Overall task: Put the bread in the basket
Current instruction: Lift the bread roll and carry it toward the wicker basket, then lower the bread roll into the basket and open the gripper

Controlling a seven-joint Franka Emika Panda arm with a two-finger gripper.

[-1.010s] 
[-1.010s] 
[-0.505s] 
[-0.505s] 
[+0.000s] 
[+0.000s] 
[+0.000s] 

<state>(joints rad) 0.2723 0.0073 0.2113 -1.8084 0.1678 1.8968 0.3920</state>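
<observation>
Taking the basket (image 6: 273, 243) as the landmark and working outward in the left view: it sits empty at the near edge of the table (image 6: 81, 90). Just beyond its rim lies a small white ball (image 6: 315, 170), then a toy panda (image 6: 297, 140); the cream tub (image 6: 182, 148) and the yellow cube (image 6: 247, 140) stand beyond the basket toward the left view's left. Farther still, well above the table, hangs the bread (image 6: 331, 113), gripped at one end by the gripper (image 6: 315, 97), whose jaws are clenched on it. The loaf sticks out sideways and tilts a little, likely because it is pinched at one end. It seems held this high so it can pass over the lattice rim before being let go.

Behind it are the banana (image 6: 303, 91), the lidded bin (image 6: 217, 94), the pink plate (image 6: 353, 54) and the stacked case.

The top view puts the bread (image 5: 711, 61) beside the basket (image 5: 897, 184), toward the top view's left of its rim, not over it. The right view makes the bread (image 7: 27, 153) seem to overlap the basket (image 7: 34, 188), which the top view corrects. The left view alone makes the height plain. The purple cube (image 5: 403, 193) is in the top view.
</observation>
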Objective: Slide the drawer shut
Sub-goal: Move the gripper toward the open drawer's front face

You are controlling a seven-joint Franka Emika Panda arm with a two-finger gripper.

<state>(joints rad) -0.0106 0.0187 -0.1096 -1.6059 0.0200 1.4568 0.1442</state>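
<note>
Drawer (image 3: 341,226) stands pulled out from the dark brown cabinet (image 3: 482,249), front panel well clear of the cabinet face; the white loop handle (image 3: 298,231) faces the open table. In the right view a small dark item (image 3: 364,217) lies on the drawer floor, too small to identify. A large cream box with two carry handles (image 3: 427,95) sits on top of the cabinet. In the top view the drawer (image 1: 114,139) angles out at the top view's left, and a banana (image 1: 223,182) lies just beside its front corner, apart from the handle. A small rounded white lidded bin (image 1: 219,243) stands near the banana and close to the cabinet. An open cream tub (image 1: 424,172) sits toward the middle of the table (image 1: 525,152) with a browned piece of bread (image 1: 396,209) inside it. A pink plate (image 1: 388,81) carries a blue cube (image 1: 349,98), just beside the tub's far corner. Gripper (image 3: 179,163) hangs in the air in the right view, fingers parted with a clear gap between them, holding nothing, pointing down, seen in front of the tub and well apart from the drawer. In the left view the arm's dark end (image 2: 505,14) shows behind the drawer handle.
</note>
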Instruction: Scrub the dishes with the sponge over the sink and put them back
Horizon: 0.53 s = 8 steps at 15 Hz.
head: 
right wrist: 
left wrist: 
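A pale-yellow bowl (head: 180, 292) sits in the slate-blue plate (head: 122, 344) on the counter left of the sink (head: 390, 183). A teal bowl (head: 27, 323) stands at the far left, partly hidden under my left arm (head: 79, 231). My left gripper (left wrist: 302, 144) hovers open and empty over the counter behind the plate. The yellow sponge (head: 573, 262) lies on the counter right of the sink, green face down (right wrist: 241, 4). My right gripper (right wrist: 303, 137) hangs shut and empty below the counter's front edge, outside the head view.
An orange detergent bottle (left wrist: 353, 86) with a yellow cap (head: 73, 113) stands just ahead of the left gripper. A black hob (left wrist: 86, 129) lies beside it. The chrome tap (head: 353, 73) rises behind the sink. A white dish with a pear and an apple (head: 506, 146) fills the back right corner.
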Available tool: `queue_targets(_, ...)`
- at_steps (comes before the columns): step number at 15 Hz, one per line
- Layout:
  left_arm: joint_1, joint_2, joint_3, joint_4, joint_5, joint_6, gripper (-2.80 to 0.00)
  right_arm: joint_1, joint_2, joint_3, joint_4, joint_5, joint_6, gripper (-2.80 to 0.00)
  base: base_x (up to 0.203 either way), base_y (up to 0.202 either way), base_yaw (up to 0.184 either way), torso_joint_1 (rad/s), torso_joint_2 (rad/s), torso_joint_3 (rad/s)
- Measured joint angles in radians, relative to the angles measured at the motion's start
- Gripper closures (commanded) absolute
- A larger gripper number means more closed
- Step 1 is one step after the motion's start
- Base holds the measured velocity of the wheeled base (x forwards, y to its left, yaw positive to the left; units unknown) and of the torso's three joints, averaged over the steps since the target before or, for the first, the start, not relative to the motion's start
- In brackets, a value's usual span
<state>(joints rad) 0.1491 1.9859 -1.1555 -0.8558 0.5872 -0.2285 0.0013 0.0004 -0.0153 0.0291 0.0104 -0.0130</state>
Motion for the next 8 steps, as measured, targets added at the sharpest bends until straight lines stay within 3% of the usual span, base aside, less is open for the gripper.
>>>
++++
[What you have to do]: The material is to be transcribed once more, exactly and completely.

[Response]:
Overall task: Put the bread in the basket
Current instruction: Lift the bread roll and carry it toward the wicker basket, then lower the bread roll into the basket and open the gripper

Controlling a seven-joint Franka Emika Panda arm with a two-finger gripper.

[-1.010s] 
[-1.010s] 
[-0.505s] 
[-0.505s] 
[+0.000s] 
[+0.000s] 
[+0.000s] 

<state>(joints rad) 0.2723 0.0073 0.2113 -1.8084 0.1678 1.8968 0.3920</state>
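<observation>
Taking the basket (image 6: 273, 243) as the landmark and working outward in the left view: it sits empty at the near edge of the table (image 6: 81, 90). Just beyond its rim lies a small white ball (image 6: 315, 170), then a toy panda (image 6: 297, 140); the cream tub (image 6: 182, 148) and the yellow cube (image 6: 247, 140) stand beyond the basket toward the left view's left. Farther still, well above the table, hangs the bread (image 6: 331, 113), gripped at one end by the gripper (image 6: 315, 97), whose jaws are clenched on it. The loaf sticks out sideways and tilts a little, likely because it is pinched at one end. It seems held this high so it can pass over the lattice rim before being let go.

Behind it are the banana (image 6: 303, 91), the lidded bin (image 6: 217, 94), the pink plate (image 6: 353, 54) and the stacked case.

The top view puts the bread (image 5: 711, 61) beside the basket (image 5: 897, 184), toward the top view's left of its rim, not over it. The right view makes the bread (image 7: 27, 153) seem to overlap the basket (image 7: 34, 188), which the top view corrects. The left view alone makes the height plain. The purple cube (image 5: 403, 193) is in the top view.
</observation>
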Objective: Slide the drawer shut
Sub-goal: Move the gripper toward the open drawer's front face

You are controlling a seven-joint Franka Emika Panda arm with a two-finger gripper.

<state>(joints rad) -0.0106 0.0187 -0.1096 -1.6059 0.0200 1.4568 0.1442</state>
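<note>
Drawer (image 3: 341,226) stands pulled out from the dark brown cabinet (image 3: 482,249), front panel well clear of the cabinet face; the white loop handle (image 3: 298,231) faces the open table. In the right view a small dark item (image 3: 364,217) lies on the drawer floor, too small to identify. A large cream box with two carry handles (image 3: 427,95) sits on top of the cabinet. In the top view the drawer (image 1: 114,139) angles out at the top view's left, and a banana (image 1: 223,182) lies just beside its front corner, apart from the handle. A small rounded white lidded bin (image 1: 219,243) stands near the banana and close to the cabinet. An open cream tub (image 1: 424,172) sits toward the middle of the table (image 1: 525,152) with a browned piece of bread (image 1: 396,209) inside it. A pink plate (image 1: 388,81) carries a blue cube (image 1: 349,98), just beside the tub's far corner. Gripper (image 3: 179,163) hangs in the air in the right view, fingers parted with a clear gap between them, holding nothing, pointing down, seen in front of the tub and well apart from the drawer. In the left view the arm's dark end (image 2: 505,14) shows behind the drawer handle.
</note>
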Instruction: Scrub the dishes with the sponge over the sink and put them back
Horizon: 0.53 s = 8 steps at 15 Hz.
head: 
right wrist: 
left wrist: 
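A pale-yellow bowl (head: 180, 292) sits in the slate-blue plate (head: 122, 344) on the counter left of the sink (head: 390, 183). A teal bowl (head: 27, 323) stands at the far left, partly hidden under my left arm (head: 79, 231). My left gripper (left wrist: 302, 144) hovers open and empty over the counter behind the plate. The yellow sponge (head: 573, 262) lies on the counter right of the sink, green face down (right wrist: 241, 4). My right gripper (right wrist: 303, 137) hangs shut and empty below the counter's front edge, outside the head view.
An orange detergent bottle (left wrist: 353, 86) with a yellow cap (head: 73, 113) stands just ahead of the left gripper. A black hob (left wrist: 86, 129) lies beside it. The chrome tap (head: 353, 73) rises behind the sink. A white dish with a pear and an apple (head: 506, 146) fills the back right corner.
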Available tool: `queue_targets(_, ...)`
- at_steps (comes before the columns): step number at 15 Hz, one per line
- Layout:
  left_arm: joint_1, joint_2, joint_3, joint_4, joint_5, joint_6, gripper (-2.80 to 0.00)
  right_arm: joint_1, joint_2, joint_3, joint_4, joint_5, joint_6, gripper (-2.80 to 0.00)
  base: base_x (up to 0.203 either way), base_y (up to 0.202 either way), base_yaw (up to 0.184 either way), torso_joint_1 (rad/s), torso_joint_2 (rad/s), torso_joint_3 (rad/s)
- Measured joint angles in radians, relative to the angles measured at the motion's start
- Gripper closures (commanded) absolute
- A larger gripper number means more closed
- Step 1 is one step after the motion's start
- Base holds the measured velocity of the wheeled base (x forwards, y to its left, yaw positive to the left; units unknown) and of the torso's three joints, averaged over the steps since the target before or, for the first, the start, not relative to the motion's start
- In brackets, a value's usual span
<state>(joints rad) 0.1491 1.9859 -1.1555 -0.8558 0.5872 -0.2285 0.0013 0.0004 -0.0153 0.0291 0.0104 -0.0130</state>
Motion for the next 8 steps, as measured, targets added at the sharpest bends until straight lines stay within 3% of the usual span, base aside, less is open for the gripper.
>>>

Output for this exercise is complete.